§ What is required
Search the data below for the word "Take" and report how many lines contain it, with no added words.
:::
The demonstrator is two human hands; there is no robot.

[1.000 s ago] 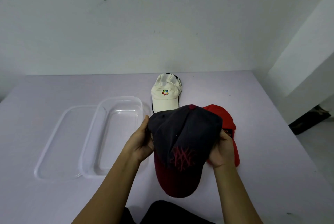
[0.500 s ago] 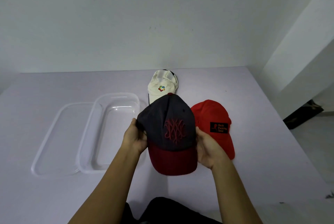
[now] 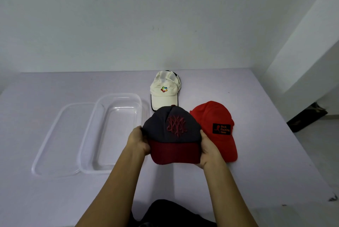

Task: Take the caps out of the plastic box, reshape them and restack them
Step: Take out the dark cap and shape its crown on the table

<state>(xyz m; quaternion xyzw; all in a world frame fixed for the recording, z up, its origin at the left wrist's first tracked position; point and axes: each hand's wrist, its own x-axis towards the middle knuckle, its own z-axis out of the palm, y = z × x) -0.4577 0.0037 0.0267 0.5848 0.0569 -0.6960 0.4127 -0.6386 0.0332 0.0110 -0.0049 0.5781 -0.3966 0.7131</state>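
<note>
Since a second ago I have turned the dark cap (image 3: 171, 131) crown-up, my left hand (image 3: 138, 141) and right hand (image 3: 208, 148) clamped on its sides. Reshaping is in hand; next, I stack it on the red cap (image 3: 215, 126) beside it.

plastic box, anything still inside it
No caps show inside the plastic box; through its clear walls only the table is seen. Its lid lies beside it, partly tucked under its left edge.

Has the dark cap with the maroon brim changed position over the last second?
Yes. The dark cap has tipped upright, logo now facing the camera, crown nearer the white cap.
</note>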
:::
§ Written reply
2